Open gouyoub opened 5 years ago
I believe k reported by nbodykit is an average of k in the grid points that fall into the shell, not the middle points or either edges of the shells:
https://github.com/bccp/nbodykit/blob/master/nbodykit/algorithms/fftpower.py
I suppose if you look at power.centers['k'] or power.edges['k'] it should be similar to what you expected. The power value is still the mean of the power in the shell, so I think it shouldn't be very much off from yours, except in cases where round-off error can put a mode in either of two neighbouring shells.
The |k| binning is set by the dk and kmin parameter. I think you can tweak it to agree with yours. Also, if you pass dk=0, the power spectrum will be measured on individual |k| modes, and there is no such confusions any more.
Hi,
I am new to nbodykit and I find it very useful and easy to use. But I'm facing a problem : I wanted to compare the result of estimating the power spectrum from a simulation box using the Direct Summation method (that I coded myself) with the result from nbodykit. The problem I have is that it seems that nbodykit is not computing the power spectrum on the same 3D k grid than I do. I am just constructing a 3D grid regularly spaced in k_F = 2*pi/L, and then making a shell average where a shell going from k-k_F/2 to k+k_F/2. I thought nbodykit would compute the power spectrum on the same grid because it is on those modes (the multiples of the fundamental mode k_F) that the power is, as it is a periodic box with period L.

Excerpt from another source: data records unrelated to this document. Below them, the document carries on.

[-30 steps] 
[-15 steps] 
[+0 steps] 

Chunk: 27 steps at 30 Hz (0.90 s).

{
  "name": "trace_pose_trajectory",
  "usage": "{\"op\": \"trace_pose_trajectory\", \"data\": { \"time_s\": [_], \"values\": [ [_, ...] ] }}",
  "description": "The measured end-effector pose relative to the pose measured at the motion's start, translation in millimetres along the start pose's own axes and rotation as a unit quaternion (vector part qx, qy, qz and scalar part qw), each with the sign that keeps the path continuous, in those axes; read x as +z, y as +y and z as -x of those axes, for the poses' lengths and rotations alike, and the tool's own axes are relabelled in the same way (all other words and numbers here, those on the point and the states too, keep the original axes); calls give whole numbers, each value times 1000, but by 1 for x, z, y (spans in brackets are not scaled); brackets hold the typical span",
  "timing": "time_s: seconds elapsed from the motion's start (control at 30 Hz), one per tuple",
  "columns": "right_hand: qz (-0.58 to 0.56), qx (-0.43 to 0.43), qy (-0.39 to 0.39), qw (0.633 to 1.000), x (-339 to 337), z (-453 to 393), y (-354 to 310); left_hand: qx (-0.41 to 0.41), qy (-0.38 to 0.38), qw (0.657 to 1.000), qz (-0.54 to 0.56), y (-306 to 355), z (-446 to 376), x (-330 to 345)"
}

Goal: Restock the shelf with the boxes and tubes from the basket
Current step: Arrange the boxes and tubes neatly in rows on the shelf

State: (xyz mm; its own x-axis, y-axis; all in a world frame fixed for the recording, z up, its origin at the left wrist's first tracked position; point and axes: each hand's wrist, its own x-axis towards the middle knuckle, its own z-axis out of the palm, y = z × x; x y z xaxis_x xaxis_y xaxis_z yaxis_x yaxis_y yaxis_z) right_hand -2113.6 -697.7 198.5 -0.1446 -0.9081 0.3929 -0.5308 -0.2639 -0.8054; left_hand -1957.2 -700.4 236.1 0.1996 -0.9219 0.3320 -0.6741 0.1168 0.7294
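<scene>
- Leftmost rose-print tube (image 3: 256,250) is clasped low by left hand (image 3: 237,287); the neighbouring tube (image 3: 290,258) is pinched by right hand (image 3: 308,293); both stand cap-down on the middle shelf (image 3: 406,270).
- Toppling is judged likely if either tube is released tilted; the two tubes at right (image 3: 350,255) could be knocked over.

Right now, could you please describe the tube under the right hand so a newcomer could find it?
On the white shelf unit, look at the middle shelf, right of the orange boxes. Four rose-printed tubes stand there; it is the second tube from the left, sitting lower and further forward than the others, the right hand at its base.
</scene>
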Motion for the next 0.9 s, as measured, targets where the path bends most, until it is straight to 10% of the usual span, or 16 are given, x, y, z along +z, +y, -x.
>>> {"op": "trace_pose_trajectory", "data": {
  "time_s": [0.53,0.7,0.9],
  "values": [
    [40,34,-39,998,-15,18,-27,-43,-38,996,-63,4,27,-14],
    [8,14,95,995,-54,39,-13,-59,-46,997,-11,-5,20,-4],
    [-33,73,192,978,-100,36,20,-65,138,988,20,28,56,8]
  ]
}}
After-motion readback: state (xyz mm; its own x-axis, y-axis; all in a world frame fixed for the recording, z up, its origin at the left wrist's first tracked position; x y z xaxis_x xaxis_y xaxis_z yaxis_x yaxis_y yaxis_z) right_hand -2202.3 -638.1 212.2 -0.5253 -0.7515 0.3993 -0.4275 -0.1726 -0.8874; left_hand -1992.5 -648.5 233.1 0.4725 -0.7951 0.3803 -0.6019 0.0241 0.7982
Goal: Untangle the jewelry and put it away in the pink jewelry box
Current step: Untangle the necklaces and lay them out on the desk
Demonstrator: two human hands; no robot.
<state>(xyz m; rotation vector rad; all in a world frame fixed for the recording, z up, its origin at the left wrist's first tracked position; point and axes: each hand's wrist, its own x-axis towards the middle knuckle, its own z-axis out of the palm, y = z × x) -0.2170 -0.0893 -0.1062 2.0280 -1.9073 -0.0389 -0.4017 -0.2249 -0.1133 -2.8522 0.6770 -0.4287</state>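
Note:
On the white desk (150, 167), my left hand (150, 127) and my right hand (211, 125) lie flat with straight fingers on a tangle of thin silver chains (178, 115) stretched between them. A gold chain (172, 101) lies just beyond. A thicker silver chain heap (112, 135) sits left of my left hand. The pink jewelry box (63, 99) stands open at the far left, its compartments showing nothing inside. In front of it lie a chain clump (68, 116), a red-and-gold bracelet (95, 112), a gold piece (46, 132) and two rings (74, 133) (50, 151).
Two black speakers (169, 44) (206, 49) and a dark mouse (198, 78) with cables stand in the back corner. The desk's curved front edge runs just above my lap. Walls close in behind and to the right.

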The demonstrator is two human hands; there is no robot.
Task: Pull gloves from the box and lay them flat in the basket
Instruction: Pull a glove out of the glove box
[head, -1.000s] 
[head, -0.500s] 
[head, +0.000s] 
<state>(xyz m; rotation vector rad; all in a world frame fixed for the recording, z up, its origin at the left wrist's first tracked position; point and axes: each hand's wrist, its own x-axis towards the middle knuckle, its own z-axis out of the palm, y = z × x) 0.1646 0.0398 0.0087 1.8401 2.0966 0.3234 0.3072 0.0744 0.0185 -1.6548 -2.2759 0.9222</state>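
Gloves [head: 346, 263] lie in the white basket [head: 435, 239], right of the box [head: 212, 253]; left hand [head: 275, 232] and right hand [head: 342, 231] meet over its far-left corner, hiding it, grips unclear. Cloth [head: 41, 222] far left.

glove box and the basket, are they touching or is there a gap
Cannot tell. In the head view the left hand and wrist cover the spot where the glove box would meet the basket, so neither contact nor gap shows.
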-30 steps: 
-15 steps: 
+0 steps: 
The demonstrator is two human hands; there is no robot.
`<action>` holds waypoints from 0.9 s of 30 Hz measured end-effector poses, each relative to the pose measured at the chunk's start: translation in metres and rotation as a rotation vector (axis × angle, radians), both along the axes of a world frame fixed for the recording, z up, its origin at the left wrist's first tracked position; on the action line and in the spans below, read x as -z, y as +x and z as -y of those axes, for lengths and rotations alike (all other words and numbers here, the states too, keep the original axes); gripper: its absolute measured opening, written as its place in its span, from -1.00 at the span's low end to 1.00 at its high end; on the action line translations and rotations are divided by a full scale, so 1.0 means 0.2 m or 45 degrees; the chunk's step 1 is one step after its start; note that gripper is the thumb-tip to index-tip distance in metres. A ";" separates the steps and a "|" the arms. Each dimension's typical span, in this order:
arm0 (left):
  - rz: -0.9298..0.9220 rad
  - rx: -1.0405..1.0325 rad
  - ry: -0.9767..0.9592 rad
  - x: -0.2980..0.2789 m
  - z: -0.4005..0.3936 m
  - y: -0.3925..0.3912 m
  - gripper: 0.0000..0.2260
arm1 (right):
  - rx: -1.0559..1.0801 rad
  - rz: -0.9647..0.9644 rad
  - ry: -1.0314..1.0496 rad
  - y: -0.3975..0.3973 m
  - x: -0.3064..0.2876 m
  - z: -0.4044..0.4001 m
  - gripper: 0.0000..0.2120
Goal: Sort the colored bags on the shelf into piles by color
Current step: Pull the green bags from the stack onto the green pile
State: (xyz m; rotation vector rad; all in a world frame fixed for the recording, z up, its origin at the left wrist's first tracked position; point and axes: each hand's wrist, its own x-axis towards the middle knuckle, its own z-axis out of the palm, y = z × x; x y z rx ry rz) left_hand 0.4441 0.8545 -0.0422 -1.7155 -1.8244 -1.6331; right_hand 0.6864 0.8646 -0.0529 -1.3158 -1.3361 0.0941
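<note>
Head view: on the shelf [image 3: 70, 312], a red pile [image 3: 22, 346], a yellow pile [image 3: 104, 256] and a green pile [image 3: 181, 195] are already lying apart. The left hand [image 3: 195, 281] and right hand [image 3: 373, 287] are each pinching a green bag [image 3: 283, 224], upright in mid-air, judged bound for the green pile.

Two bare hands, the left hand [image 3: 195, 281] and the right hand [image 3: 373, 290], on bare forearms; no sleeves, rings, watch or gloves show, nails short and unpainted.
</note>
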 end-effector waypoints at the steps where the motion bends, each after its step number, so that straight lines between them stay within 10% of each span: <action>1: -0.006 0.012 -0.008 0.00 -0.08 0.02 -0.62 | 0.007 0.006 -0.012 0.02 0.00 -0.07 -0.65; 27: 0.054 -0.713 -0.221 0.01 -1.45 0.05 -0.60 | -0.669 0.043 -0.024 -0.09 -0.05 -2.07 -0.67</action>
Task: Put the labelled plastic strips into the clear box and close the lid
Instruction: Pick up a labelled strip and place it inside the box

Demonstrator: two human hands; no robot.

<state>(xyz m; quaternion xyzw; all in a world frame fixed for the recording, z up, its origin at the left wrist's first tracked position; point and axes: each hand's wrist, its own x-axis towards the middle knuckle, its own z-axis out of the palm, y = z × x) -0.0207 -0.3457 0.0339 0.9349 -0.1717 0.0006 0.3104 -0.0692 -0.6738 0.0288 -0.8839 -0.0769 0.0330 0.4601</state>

But the k I'm obtaining are : [ 0.00400912, 0.00700829, 0.00984624, 0.0127567, 0.0160145, ... ]
And the k nbodykit obtains are : [0., 0.00444982, 0.00753956, 0.01072395, 0.0139183, 0.0171755, ... ]
It seems that the grids are a bit displaced with respect to each other.
So my question is twofold :
Here the BoxSize is L=2000 Mpc/h.
Cheers, Sylvain Gouyou Beauchamps.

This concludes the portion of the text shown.